In August 2000, Fermoy shoppers were getting to grips with the new pay parking – and it seems things weren’t as bad as people feared it would be. The pay parking now meant there was more availability for parking, something people with mobility issues were grateful for.
Tempers were rising with the painting of The Grand Hotel ballroom in Fermoy, as the outside walls were emblazoned with building-high flames. While a councillor questioned whether the work ‘sits well with the tranquil Blackwater’, he did commend the ‘first class’ plastering.
Meanwhile, up on Pike Road, ‘relief’ was expressed in the town as the Travellers, numbering approximately 100, left the location after a number of weeks of tension between the community and local residents. Council staff swept in to heap tonnes of soil on top of boulders, to prevent entry by any other members of the Travelling community.
The Corrin Cross committee were delighted with the response to their appeal for funds, and now the cross “belonged to the people and not to the bank.” Plans included the replacement of the lightning conductor, as well as the plaque commemorating the opening – both of which had ‘disappeared’.
In Clogheen, the Eco Booley house was opened, a passive house, self-sufficient and powered by electricity generated from a nearby running stream. At the time, the technology used throughout was innovative to the area and the article was, to say the least, a little dismissive of the project. The house was described as ‘the world’s most environmentally friendly structure’.
Castletownroche made the county final of the Inter-Town Litter Challenge, despite being judged during the Welcome Home Festival. Volunteers went out of their way to ensure every piece of litter was picked up during the festival – no small feat!
Over in County Waterford, in Tallow, there were renewed appeals by the Tallow Urban Concern Association (TUCA) to remove planters, that were judged to be dangerous as local youngsters used them for ‘gymnastics’, and an urgent appeal was made to return to diagonal parking ASAP.
In Ballyduff Upper, the 4th annual Salmon Festival was due to take place, a valuable fundraiser for for the development of St Michael’s Hall. The winner would receive a Waterford Crystal trophy, a free weekend of fishing on the Blackwater, and a hand-crafted rod by Mark Johnson. At the launch, a 2.5lb salmon caught by Ivor Pengelley, was raffled off, and won by Araglin’s Julie Russell.

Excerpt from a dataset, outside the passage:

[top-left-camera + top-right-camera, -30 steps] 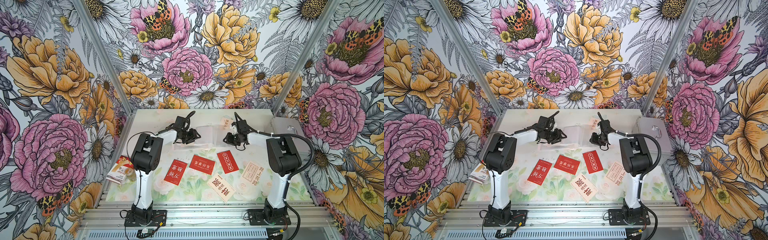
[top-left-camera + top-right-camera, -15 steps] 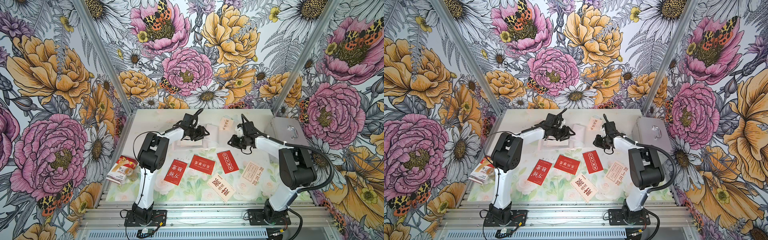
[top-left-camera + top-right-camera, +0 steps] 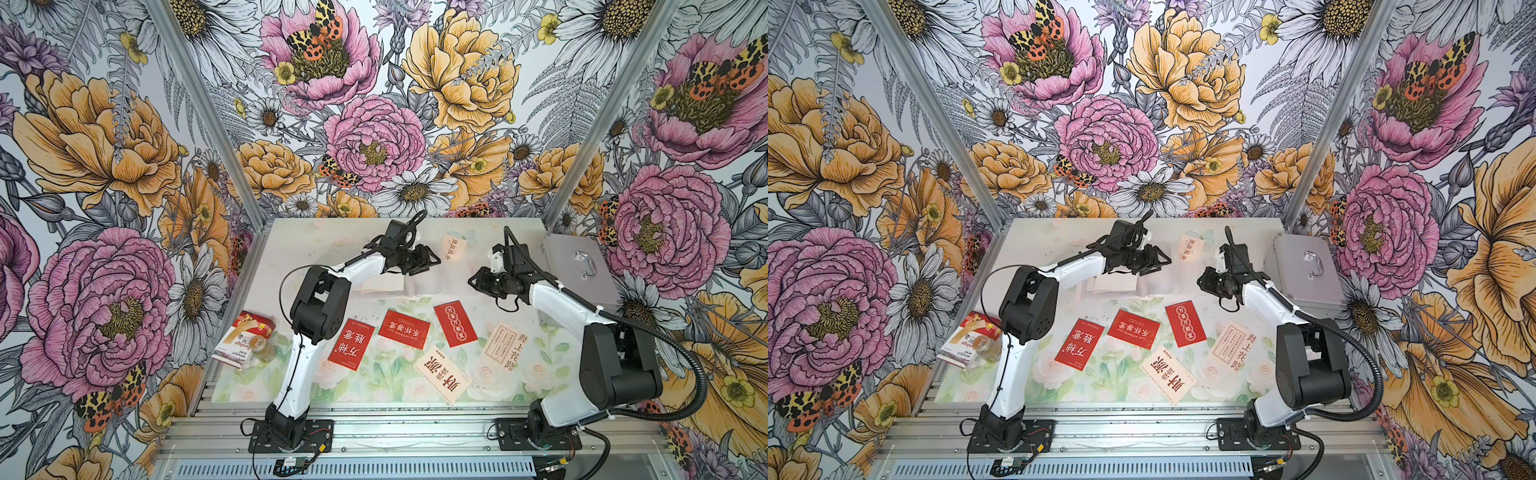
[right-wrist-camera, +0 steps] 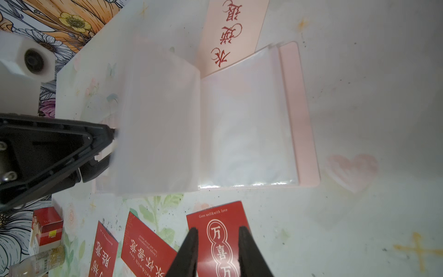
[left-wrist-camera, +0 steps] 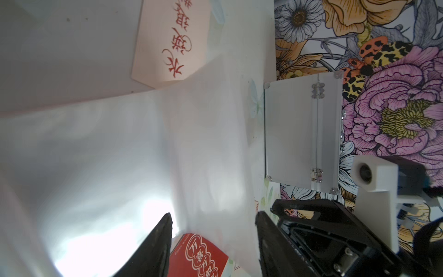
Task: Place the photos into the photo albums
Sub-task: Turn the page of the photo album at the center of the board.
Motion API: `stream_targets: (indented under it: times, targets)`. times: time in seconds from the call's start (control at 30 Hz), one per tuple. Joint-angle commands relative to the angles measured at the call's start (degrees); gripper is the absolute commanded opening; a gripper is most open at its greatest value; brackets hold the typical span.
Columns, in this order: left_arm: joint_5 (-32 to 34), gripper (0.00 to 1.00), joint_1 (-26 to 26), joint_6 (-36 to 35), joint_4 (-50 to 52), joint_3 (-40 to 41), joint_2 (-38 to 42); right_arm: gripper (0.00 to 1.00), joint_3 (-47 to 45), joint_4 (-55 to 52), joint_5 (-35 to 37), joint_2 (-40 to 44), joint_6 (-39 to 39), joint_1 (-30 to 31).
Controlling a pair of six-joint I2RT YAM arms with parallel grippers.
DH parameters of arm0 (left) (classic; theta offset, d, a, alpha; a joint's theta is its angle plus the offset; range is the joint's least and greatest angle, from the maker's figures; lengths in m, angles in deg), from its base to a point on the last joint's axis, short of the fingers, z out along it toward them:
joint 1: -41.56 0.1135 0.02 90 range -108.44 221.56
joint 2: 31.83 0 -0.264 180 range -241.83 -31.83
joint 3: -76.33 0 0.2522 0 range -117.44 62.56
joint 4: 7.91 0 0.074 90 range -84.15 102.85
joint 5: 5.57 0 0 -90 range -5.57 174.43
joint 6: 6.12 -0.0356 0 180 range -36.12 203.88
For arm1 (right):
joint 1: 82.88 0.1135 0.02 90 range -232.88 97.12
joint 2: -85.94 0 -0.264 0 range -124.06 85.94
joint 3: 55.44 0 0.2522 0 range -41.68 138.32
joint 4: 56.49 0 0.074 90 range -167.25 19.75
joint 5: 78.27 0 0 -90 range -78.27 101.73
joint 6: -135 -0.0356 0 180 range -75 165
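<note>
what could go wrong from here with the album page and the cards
The raised clear sleeve page seems only to lean on the open left gripper; it could flop shut.
The right gripper hovers open over a red card lying flat; pinching may just slide it.
The cream card lies partly under the photo album, so pulling it might drag the album.

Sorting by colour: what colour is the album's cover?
Pale pink; album cover clearest in the right wrist view.
</note>
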Motion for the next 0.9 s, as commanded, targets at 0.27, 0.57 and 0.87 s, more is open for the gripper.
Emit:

Shanballymore held a ‘unique’ Jubilee Mass in August 2000, where Fr Michael Corkery had spearheaded an effort to salvage the foundation stone of the altar of the old church, originally laid in 1811, to incorporate it into the new altar.
Mitchelstown Skittles Club celebrated 25 years, and were due to host Ireland’s best players for the Millennium All-Ireland Championships. Over in Castlelyons, Billy Buckley, newly elected ‘Chieftain of Castlelyons’, would host a victory dance at Master McGrath’s Bar in Bridesbridge, music provided by Rat-a-Tat-Tat.
In the motoring special in August 2000, the writer wondered, in this midst of the Celtic Tiger, ‘Would we ever see a poor day again?’. Buyers were being sold the idea of shiny new wheels, to take them to ‘00 Heaven’. The supplement also reminded people that using a mobile phone while driving wasn’t an offence (at that time!) – but drivers were open to conviction if they were found to be ‘without due care and attention’.
In sporting news, Watergrasshill GAA were marching on to their first East Cork final since 1995, after beating a ‘disappointing and wasteful’ Dungourney side. Galtee Gaels minors, meanwhile, had a three point win over Blackrock to make the South Limerick final. However, the win was marred by a ‘very brief incident’ involving both teams after the match, reported to have resulted in injuries to two opposing players.
The Bride Rovers U14 footballers qualified for the semi-finals of their championship, while in Ballyhooly, the men’s minor footballers made their championship final, where they would face Churchtown.
In Castlelyons Pitch and Putt, Margaret Martin walked away with the Kearney Cup, while Gavin O’Flynn won the Green Cup after their annual Open weekend.
At the Ballylanders Pattern Festival, Kildorrery Ladies, captained by Marguerite Collins, beat the locals to take the cup. While the hilltop village’s minor A footballers, though victorious, were apparently ‘not very impressive’. Best for the winners were Tadhg Lane, William Lillis and Denis O’Keeffe.
There was glory for the Coolnakilla Harriers at the RDS, with Ronan Dorgan, John Dorgan, Valerie Quirke and Peter Cahill, winning the Kerrygold International Inter-Hunt Chase. Meanwhile, the Fermoy Tug-of-War panel were the only team in Munster intending to travel to the World Championships in Blackpool, England.